Traduzindo: sare logo para não cair na rua da amargura.
Depois de ser agraciado com a atenção dos moradores do bairro, a semana de convalescença passou mais tranquila, retornei ao médico que me livrou da tala e recomendou cuidado nos próximos dias. — Ei Mané, só vou poupar o seu pé direito porque ainda está se recuperando –deu-me as boas vindas o Caruso depois de derrubar meus livros pelo chão.

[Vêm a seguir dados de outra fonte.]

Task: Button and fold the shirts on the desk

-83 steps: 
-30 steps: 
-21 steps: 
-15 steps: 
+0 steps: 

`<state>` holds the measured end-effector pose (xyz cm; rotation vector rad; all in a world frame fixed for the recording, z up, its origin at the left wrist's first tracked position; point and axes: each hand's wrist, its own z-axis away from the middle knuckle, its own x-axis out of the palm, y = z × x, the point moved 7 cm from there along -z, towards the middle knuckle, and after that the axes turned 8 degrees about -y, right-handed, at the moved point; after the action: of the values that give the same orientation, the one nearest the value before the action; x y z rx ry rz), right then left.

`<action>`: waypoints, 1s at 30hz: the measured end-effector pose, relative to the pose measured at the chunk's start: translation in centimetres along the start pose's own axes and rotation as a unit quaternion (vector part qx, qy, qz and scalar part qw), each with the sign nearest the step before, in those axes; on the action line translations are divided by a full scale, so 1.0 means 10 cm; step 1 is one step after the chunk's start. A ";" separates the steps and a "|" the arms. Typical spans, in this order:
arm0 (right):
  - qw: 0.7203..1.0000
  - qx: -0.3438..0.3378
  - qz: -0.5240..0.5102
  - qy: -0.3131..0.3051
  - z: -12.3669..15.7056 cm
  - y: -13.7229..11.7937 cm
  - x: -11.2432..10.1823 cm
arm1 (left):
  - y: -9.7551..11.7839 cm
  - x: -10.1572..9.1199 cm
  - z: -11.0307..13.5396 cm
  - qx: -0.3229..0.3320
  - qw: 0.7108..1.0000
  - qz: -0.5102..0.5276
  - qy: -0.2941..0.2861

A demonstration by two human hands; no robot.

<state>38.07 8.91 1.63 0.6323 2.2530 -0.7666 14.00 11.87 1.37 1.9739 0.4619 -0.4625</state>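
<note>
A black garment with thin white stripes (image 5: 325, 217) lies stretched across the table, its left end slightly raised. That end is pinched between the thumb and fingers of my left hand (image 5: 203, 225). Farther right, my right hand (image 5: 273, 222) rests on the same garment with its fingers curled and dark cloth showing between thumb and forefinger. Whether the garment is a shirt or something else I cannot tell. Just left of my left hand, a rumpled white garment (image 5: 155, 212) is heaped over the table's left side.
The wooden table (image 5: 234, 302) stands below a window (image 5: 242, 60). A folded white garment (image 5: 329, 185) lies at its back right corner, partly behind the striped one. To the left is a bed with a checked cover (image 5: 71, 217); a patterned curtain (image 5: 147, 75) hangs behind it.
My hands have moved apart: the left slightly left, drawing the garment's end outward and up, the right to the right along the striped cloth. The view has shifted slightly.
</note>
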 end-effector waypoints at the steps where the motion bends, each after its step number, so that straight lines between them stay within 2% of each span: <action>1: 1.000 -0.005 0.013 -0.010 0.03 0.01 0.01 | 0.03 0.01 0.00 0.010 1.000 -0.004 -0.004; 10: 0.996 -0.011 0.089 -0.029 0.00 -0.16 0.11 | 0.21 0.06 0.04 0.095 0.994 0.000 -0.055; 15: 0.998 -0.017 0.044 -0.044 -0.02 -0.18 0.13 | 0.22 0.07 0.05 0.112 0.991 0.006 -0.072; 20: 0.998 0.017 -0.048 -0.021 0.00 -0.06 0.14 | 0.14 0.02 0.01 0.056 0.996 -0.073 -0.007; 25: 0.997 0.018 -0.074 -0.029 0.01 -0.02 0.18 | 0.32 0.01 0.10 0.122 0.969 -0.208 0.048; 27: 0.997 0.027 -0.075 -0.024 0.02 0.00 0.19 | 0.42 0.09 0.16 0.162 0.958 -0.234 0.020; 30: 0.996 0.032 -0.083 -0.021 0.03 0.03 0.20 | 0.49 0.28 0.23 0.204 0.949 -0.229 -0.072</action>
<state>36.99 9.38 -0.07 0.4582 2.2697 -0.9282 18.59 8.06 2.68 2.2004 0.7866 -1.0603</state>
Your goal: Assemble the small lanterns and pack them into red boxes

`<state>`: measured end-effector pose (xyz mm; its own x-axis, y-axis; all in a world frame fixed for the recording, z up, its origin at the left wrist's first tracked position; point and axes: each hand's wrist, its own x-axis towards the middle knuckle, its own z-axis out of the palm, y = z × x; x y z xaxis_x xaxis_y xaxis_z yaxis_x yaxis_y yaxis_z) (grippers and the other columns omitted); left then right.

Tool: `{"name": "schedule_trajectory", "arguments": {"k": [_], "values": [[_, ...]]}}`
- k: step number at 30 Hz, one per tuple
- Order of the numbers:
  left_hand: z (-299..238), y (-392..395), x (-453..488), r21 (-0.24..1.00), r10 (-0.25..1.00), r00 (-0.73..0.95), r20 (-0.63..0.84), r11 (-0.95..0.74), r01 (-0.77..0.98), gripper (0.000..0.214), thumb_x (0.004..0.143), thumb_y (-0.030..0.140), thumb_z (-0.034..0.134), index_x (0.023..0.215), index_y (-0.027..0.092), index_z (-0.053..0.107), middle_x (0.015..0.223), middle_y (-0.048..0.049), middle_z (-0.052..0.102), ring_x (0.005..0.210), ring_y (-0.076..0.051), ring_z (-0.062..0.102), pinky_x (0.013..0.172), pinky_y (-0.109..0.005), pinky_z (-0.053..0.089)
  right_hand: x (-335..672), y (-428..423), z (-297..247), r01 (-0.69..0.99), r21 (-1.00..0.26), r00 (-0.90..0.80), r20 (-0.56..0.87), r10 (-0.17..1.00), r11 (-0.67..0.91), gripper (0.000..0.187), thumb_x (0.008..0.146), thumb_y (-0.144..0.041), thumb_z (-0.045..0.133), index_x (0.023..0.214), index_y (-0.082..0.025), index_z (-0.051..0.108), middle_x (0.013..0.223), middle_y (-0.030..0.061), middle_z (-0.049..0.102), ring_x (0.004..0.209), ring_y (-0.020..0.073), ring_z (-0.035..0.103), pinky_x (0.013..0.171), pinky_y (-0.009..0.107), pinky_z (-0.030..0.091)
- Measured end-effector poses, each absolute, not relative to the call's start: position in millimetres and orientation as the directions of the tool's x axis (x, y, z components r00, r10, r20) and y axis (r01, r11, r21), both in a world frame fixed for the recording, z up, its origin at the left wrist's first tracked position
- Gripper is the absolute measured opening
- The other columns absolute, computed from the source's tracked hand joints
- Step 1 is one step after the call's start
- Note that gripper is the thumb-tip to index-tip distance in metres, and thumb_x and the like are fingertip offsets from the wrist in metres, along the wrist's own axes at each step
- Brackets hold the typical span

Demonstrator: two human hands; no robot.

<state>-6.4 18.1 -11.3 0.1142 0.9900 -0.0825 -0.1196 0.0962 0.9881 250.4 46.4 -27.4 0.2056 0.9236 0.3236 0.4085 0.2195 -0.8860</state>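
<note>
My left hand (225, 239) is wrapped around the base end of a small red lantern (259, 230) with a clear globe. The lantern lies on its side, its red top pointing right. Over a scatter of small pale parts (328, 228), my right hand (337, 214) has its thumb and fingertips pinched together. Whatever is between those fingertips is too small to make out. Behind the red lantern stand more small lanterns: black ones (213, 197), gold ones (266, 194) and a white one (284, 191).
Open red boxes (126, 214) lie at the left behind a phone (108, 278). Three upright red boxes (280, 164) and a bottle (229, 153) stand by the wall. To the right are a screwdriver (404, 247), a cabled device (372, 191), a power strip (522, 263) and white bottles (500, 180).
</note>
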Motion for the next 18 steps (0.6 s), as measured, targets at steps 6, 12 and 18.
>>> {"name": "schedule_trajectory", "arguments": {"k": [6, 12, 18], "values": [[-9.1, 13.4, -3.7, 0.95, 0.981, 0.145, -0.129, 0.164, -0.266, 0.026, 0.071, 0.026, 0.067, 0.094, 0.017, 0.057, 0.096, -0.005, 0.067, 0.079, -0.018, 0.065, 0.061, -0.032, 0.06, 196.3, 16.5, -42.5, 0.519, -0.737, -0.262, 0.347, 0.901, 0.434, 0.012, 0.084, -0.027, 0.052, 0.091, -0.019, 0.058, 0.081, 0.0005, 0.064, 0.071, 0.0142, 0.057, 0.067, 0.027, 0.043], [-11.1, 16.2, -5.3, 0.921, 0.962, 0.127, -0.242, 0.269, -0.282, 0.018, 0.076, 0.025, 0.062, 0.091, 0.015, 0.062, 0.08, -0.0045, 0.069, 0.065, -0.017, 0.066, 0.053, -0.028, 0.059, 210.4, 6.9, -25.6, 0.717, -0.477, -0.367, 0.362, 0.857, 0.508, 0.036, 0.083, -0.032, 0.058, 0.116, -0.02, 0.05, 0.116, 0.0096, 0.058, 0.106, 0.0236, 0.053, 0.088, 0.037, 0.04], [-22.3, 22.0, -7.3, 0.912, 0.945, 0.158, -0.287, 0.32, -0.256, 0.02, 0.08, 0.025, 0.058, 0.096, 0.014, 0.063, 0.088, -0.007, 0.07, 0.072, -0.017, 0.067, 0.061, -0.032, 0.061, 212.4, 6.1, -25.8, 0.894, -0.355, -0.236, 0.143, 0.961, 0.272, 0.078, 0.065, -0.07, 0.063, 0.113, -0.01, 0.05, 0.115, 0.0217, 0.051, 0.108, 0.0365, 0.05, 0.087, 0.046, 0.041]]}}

Agradeci ao Greg por ter espalhado pra todo mundo que eu estava “de molho”, fazendo com que me visitassem. - Você tem razão em dizer que não sou insubstituível. Os outros é que se tornaram imprescindíveis para mim durante minha “quarentena”. Aprendi que nem tudo que parece ruim é de fato ruim. Depende da forma como vemos as coisas. — Como você viu as coisas ? — Bom, ninguém teve culpa por eu ter me acidentado, por isso ninguém tinha obrigação de me beneficiar em nada. Todo mundo que me visitou foi bastante gentil, mas ninguém deixou de ser como é, ou seja, todo mundo se mostrou como é em sua essência. Por isso eu concluí que quando a gente se vê sozinho e em dificuldades, não pode exigir que os demais sejam melhores conosco. — Você descobriu sua essência ? — Acho que sim. Não sou melhor nem pior que ninguém. Agradeço ter passado pelo acidente, para me dar essa lição de humildade. — Pois é,todo mundo odeia o Chris... à sua maneira.